Service provision in a mixed economy

  • Changes over time in the nature of the mixed economy
    of service provision

  • E.g. post-1945 social democratic settlement placed the
    State at the heart of being producer and provider of services

  • 1980s/90s witnessed resurgence of Right Realism, and this impacted on policies and practices of criminal justice agencies [e.g.
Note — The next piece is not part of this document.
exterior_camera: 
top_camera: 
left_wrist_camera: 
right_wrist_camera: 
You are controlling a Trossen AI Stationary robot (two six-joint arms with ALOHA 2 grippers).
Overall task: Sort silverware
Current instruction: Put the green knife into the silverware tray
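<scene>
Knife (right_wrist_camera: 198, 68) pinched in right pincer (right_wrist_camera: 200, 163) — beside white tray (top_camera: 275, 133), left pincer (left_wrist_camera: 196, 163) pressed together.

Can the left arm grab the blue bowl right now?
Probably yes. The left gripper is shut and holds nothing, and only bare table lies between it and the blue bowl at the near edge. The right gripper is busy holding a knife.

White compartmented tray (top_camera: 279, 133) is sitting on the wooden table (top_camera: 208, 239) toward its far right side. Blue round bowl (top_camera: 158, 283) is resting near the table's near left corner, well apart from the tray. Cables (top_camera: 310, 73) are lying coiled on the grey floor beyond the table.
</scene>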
Probation]

  • Residual gap in service provision an unintended consequence of this

  • New approaches emerged in the 1990s with community at their heart

  • Efforts to resolve crime problems underpinned by Left Realism

  • Left Realist principles adopted in policy, allowing mixed economy of service to mediate relationships between formal agencies and offenders / victims

Implementing multi-agency approaches

  • “The cause of so many political and social ills … is the civic decline that is evidenced in the weakening sense of solidarity in some local communities and urban neighbourhoods, high levels of crime, and the break-up of marriages and families” (Giddens, 1998: 78)
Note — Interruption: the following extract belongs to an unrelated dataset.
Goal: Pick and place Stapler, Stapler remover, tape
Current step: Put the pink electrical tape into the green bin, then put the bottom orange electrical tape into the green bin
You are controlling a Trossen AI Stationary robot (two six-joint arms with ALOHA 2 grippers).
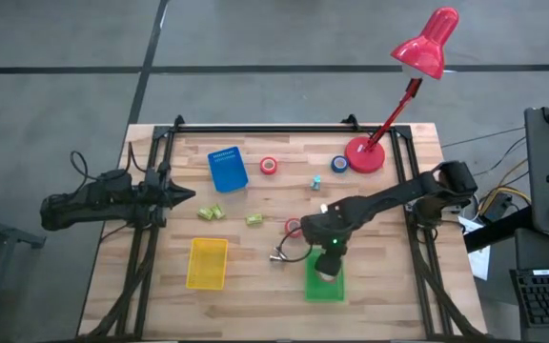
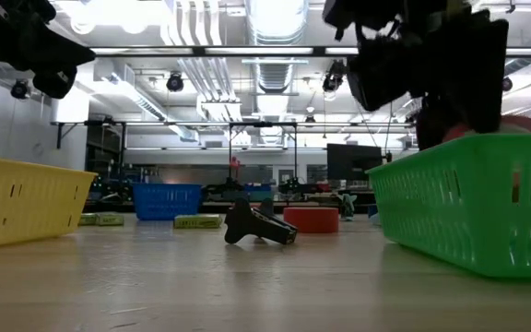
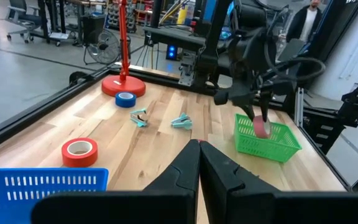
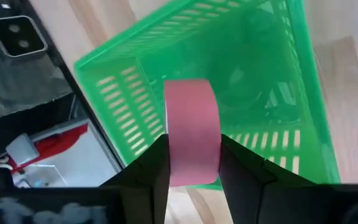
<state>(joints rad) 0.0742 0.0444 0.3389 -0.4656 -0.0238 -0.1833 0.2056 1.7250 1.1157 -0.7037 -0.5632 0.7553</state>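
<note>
My right gripper (image 1: 327,259) hangs over the green tray (image 1: 324,284) at the near right and is shut on a pink-red tape roll (image 4: 191,127). It also shows in the left wrist view (image 3: 260,121). A black stapler (image 1: 282,252) lies on the table left of the tray, with a red tape roll (image 1: 294,227) lying flat beside it. Another red roll (image 1: 269,166) and a blue roll (image 1: 339,164) lie flat at the far side. Two teal staple removers (image 3: 140,117) (image 3: 181,121) lie mid-table. My left gripper (image 1: 184,195) waits shut at the left edge. My right gripper pinches the tape roll between its two fingers, one on each flat side (image 4: 166,146). The fingers come from above and point down. The roll stands on edge, its curved band facing the wrist camera. It hangs over the green tray (image 4: 241,74), clear of the tray's floor.
A blue tray (image 1: 227,170) stands at the far left and a yellow tray (image 1: 207,262) at the near left. Two small yellow-green boxes (image 1: 208,213) (image 1: 254,219) lie between them. A red desk lamp stands with its base (image 1: 365,154) at the far right.
</note>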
  • Arrest civic decline through re-engaging individuals and communities to tackle local issues, in partnership with criminal justice agencies [e.g. the police]
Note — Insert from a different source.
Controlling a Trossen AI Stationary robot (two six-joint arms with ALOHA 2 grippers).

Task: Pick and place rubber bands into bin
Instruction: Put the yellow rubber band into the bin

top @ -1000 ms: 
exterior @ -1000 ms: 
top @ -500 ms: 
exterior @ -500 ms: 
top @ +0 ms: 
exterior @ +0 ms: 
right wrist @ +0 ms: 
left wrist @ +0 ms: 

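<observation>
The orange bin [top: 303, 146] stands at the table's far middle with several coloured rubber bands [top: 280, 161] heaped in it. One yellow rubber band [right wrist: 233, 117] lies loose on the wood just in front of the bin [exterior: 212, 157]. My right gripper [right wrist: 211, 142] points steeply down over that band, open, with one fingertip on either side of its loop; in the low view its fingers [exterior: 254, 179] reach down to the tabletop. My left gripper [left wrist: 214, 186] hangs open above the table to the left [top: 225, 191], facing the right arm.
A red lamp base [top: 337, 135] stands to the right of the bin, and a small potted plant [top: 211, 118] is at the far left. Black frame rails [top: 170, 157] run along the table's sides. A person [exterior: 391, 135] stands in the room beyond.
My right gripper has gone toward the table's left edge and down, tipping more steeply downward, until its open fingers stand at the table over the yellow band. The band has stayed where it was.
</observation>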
  • Found in provisions in the Crime and Disorder Act 1998

  • Crime and Disorder Act 1998 – statutory responsibility for local authorities to engage with crime reduction strategies

  • Audit of crime in local area – consultation with relevant stakeholders [e.g. education, health, fire services, probation staff]— strategy to tackle crime reduction

  • Consider implications of crime reduction interventions on other areas – e.g. school exclusions can increase crime

  • Act introduced Crime and Disorder Reduction Partnerships [CDRPs] and Community Safety Partnerships [CSPs]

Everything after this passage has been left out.